After browsing through several of Merton’s journals and other writings, I was beginning to think I would never find anything concerning the Sacred Heart of Jesus, until I came upon this entry for the Feast of the Sacred Heart in 1947 in ”The Sign of Jonas”:
“I ought to know, by now, that God uses everything that happens as a means to lead me into solitude. Every creature that enters my life, every instant of my days, will be designed to wound me with the realization of the world’s insufficiency, until I become so detached that I will be able to find God alone in everything. Only then will all things bring me joy….Today I seemed to be very much assured that solitude is indeed His will for me and that it is truly God Who is calling me into the desert.” [pgs. 51-52]
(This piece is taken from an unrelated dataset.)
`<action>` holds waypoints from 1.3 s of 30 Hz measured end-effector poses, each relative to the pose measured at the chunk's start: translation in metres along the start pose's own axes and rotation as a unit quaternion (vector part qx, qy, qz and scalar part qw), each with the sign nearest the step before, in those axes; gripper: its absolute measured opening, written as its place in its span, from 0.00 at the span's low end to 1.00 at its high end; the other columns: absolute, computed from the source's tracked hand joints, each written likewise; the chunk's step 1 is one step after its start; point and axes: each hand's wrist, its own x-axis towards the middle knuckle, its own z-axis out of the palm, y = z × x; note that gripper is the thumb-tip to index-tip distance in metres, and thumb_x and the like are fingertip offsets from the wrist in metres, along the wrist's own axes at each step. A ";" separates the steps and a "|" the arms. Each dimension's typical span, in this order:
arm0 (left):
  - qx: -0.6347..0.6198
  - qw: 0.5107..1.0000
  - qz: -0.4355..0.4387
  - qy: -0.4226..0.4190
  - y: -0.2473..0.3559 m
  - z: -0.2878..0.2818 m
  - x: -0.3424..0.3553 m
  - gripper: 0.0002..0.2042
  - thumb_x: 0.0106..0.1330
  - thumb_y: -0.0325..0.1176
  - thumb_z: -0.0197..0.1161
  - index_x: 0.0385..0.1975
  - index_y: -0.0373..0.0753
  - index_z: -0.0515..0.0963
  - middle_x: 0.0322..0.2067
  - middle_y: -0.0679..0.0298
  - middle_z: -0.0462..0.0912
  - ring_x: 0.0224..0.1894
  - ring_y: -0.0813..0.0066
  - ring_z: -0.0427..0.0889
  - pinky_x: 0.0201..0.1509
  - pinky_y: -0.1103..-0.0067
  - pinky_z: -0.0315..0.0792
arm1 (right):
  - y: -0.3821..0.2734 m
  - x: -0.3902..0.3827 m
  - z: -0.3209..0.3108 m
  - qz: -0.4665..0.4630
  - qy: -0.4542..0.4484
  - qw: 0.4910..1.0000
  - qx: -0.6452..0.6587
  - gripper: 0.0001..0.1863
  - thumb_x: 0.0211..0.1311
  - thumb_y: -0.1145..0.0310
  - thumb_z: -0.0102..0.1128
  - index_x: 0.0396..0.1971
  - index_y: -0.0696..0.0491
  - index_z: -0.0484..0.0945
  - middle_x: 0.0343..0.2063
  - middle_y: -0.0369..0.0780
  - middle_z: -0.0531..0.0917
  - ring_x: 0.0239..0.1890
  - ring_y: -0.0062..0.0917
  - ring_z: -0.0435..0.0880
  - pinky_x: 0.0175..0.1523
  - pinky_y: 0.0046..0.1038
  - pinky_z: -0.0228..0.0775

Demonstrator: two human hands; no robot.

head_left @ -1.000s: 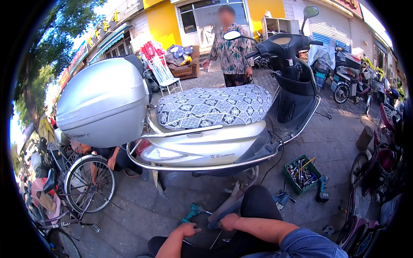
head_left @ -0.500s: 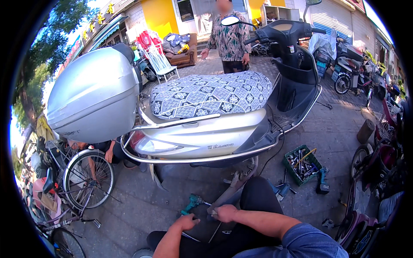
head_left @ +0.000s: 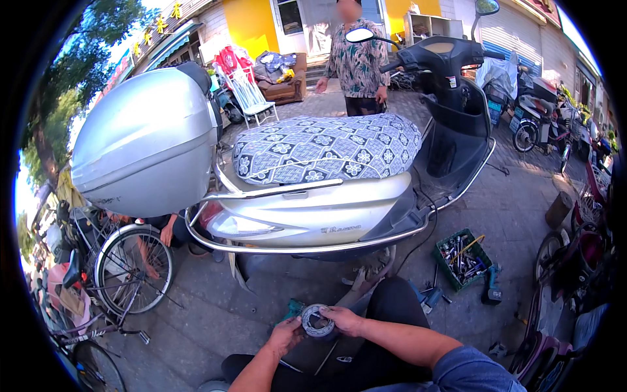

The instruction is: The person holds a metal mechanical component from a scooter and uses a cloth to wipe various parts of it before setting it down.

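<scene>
A grey ring-shaped part (head_left: 317, 332) with a round hole is held up between my two hands. My left hand (head_left: 285, 335) is closed on its left side. From the right, my right hand (head_left: 344, 321) grips the ring's other side. Just beyond it a teal power tool (head_left: 296, 306) lies on the pavement, partly hidden by the ring. Below the scooter, a dirty metal pipe (head_left: 358, 279) reaches toward my knee. Ahead stands the silver scooter (head_left: 313, 222) with a patterned seat cover (head_left: 326, 147) and a large rear box (head_left: 147, 144).
To the right sit a green crate (head_left: 463, 259) of sockets and tools, a cordless driver (head_left: 492, 287) and a blue-grey power tool (head_left: 428, 300). A bicycle (head_left: 134, 271) stands left, where another person's hand (head_left: 168, 232) shows. Behind the scooter stands a person (head_left: 359, 62).
The ring-shaped part is now raised into view between my hands. My left hand has turned and come closer to my right one. The view has shifted slightly.
</scene>
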 end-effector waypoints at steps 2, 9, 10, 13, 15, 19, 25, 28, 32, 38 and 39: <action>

Upon first and even second reading I was disappointed; I said to myself, “Thomas, tell me about the Sacred Heart. I want to know what you think about the Sacred Heart of Jesus. Why are you talking about yourself - it is the Feastday; why don’t you write about the Sacred Heart on the Feastday, instead of your own call to solitude?” And then I realized he was writing about the Sacred Heart - about what It evoked for him and in him; about his experience of It.
So I did a little more browsing - googling, to be exact, on the Sacred Heart and solitude. There were some interesting things to be found; for example, The Sacred Heart of Jesus in the Theology of Benedict XVI, by Father Mark D. Kirby, O.Cist. Father Kirby writes:
“At the core of devotion to the Sacred Heart is a passing-over into the prayer of Christ to the Father, a long apprenticeship to silence by which we begin to let the Heart of Christ speak in us and for us to the Father.” [emphasis mine] Among other references, Father Kirby uses quotes from [then] Cardinal Ratzinger’s “Behold the Pierced One”, in which he helps us see the links between Jesus’ solitude, our own solitude, the Sacred Heart, prayer, and communication with the Father.
And so Thomas Merton truly is speaking of the Sacred Heart of Jesus as he describes his assurance of an even stronger calling to solitude, for it is not a call to solitude for the sake of solitude - it is a call to enter into the Sacred Heart, into the solitude of Jesus, and in Jesus’ solitude we share in prayer to the Father.